Tout commence dans les années cinquante lorsque Johannes, un simple bûcheron destiné à une vie fruste dans ce petit village de quelques dizaines d’âmes, voit sa vie parasitée (c’est le cas de le dire) par un ver solitaire. Décidant de remplacer l’ignorance et la superstition qui sont le lot de sa communauté par le savoir, il passe son temps en bibliothèque, à étudier la vie des vers. Très vite, il en vient à vouloir devenir médecin. À peine marié, il quitte le village pour partir étudier à la ville. Il ne reviendra que dix ans plus tard, avec son diplôme de médecine en poche et sa passion pour les parasites de tout poil. Vea Kaiser nous fait vivre ses tribulations mais aussi, celles de son petit-fils, également prénommé Johannes, que ce grand-père érudit veut sauver de l’ignorance endogène au village. Johannes Junior va quant à lui s’intéresser à l’historiographie avec grand sérieux, si grand sérieux qu’il va être pris en grippe par ses examinateurs lors de son bac. Voilà pour le contexte.

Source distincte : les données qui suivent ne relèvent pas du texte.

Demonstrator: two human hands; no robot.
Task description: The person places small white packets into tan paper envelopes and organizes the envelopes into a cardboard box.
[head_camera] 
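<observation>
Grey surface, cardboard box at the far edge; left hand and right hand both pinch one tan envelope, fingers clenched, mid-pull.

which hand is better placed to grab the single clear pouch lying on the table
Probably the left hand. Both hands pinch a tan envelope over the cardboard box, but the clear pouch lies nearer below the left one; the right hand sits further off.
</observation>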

Pour lire un extrait de Blasmusikpop
Vea Kaiser, étudiante en grec ancien et en philologie, avait une petite vingtaine d’années, seulement, lorsqu’elle a écrit cette comédie de moeurs rurale. On ne peut qu’admirer la manière dont elle a réussi à "incarner" ces villageois quasi-autarciques. Tout d’abord, elle leur donne une voix. Les irréductibles (qu’un traité presque ethnographique distillé entre chaque chapitre du livre appelle " Les Barbares "), parlent un dialecte savamment reconstitué et plus vrai que nature. Grâce au talent remarquable de la traductrice, Corinna Gepner, ce patois est restitué avec brio dans sa version française et ne manquera pas d’interpeller le lecteur belge qui y retrouvera des similitudes avec le wallon. Les dialogues ont dès lors un côté savoureux, que tempère dangereusement l’aspect répétitif de l’usage du patois. Car toute formule de ce type a ses limites, dès lors qu’elle devient systématique.
Lorsqu’on referme ce livre joyeux et drôle, même si la sarabande des noms se mélange un peu et qu’on ne sait plus toujours qui était qui, on a en tête une joyeuse bande de paysans à la fois têtus, bourrus, obtus, et... généreux
Au-delà de l’inventivité du langage, il y a celle du récit. Vea Kaiser s’amuse, au départ de son histoire de ver solitaire, à emprunter les chemins les plus improbables. Son histoire foisonne de trouvailles, prend des détours échevelés, se perd, se dilue, éclate et rebondit sans cesse. C’est sûr, Blasmusikpop aurait pu faire l’économie de quelques dizaines de pages. Mais ce foisonnement est si joyeux, si débridé et plein d’une telle vie qu’il m’a au contraire rendu la lecture du livre presque haletante.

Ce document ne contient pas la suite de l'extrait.